Homeland Security has delayed the deportation of a former Bangladeshi diplomat who lives in Southern California. A Bangladeshi court convicted Mohiuddin Ahmed of participating in the 1975 assassination of that country's leader. KPCC's Frank Stoltze spoke with Morning Edition host Steve Julian about the case.
Frank Stoltze: Steve, there's been a dramatic turn of events. Ahmed's family and their lawyer had been working frantically with senators Feinstein and Boxer and various congressmen to get a stay of his deportation. Those pleas, according to the lawyer, have reached the highest levels of the U.S. government, and Homeland Security Secretary Michael Chertoff has ordered a one week stay of Ahmed's deportation.

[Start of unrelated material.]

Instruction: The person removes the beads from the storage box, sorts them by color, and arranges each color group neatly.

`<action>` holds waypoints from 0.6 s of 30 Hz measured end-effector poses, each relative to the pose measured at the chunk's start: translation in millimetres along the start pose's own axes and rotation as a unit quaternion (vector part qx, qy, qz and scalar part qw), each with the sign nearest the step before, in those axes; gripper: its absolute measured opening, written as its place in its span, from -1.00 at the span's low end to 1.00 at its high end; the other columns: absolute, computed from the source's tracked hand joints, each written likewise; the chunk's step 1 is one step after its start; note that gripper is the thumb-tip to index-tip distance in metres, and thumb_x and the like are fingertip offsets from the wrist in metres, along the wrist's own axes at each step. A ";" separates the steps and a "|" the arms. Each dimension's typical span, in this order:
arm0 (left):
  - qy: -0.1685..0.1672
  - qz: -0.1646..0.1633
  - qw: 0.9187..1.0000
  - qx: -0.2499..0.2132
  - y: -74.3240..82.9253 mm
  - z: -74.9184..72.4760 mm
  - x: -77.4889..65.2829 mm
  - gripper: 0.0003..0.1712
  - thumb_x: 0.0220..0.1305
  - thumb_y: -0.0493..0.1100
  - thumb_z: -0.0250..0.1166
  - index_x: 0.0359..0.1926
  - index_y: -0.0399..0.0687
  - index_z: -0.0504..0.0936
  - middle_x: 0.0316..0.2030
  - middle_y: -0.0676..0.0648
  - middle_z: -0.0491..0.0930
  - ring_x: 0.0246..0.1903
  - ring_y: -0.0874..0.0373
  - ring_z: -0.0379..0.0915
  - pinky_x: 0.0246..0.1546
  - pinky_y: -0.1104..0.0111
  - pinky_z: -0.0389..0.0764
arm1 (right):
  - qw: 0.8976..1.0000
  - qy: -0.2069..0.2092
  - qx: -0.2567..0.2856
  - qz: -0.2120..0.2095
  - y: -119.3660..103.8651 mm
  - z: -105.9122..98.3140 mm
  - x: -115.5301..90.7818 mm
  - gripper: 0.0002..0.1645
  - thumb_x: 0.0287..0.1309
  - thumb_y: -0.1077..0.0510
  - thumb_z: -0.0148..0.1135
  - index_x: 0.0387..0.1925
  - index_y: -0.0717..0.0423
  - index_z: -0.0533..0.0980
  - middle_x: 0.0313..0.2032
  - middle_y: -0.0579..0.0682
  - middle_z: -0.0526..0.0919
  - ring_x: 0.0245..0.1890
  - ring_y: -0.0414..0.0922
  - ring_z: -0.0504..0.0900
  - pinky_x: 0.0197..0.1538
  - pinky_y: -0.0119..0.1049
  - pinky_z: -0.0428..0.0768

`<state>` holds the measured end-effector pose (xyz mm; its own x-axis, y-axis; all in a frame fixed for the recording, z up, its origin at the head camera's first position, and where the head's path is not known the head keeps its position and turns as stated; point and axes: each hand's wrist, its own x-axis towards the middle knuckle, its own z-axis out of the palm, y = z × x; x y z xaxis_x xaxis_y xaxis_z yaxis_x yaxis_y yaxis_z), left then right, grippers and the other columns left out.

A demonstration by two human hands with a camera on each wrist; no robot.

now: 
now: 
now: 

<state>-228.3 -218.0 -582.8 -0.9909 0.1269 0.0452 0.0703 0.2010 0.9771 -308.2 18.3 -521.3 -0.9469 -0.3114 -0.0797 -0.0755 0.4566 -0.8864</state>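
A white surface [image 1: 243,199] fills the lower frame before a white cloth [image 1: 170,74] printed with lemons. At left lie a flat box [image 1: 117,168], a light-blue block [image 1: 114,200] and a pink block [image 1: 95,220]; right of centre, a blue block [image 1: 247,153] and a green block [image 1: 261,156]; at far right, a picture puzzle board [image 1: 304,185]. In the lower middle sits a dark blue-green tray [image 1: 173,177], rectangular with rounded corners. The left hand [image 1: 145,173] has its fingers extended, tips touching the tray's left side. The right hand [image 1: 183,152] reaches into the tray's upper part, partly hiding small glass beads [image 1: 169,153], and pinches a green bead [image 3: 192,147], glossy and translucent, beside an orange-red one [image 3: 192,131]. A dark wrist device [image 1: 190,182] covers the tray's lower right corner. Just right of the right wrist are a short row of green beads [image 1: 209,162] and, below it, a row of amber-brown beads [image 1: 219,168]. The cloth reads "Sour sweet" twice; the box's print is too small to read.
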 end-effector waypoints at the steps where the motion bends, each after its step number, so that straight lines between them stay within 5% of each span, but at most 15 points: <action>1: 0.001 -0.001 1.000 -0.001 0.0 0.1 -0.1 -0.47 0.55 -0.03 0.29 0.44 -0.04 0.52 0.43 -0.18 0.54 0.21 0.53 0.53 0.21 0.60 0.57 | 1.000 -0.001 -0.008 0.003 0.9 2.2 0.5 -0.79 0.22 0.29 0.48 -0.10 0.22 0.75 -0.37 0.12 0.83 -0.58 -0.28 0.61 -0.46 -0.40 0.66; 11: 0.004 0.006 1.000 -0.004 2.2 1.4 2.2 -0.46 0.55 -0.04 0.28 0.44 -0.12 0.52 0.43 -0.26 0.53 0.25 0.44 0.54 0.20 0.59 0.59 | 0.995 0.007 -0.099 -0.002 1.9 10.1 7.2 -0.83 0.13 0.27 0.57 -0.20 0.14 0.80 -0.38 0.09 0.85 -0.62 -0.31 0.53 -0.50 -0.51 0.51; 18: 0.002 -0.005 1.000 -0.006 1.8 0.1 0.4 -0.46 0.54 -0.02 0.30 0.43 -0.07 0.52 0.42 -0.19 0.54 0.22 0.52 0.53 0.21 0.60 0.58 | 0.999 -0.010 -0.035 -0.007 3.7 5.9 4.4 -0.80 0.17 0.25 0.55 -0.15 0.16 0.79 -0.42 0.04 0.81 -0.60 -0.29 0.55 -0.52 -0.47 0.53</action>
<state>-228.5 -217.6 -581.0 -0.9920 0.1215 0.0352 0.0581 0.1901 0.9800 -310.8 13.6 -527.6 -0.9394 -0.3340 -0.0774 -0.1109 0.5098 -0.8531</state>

Orange County Republican congresswoman Dana Rohrabacher apparently instrumental in raising concerns that Ahmed would be immediately executed for what Ahmed has said was a very minor role he played in Bangladesh's 1975 coup that saw the assassination of that country's president. The family is now looking for a third country that might take Ahmed.
Steve Julian: Frank, tell us more about who Ahmed is.
Stoltze: Well, he's been a West L.A. resident for the past decade. He's been a volunteer at the Red Cross, he's sold TV's at Circuit City, worked as a Senegali and Urdu interpreter for AT&T. Before he came to the U.S., he served as a diplomat for Bangladesh after that 1975 coup.
He says, during the coup itself, he was an army major and merely oversaw a roadblock. He did believe in the coup because the president at the time had become a dictator, and he was convicted after the daughter of that assassinated president came to power in 1996, and she threw out an amnesty law that had protected Ahmed and others.
Julian: You spoke with him yesterday. What did he have to say about his case?
Stoltze: Ahmed is philosophical. He says the immigration judge, the U.S. immigration judge who refused to give him political asylum here in the U.S. was simply ignorant of Bangladeshi history, a politically volatile history to this day.
He also says he's resigned to being deported, saying that history has seen plenty of victims of politics, and that he would become another. Of course, that was when I talked to him yesterday. That's changed, and again, the family is hoping that he'll be able to be sent to a third country.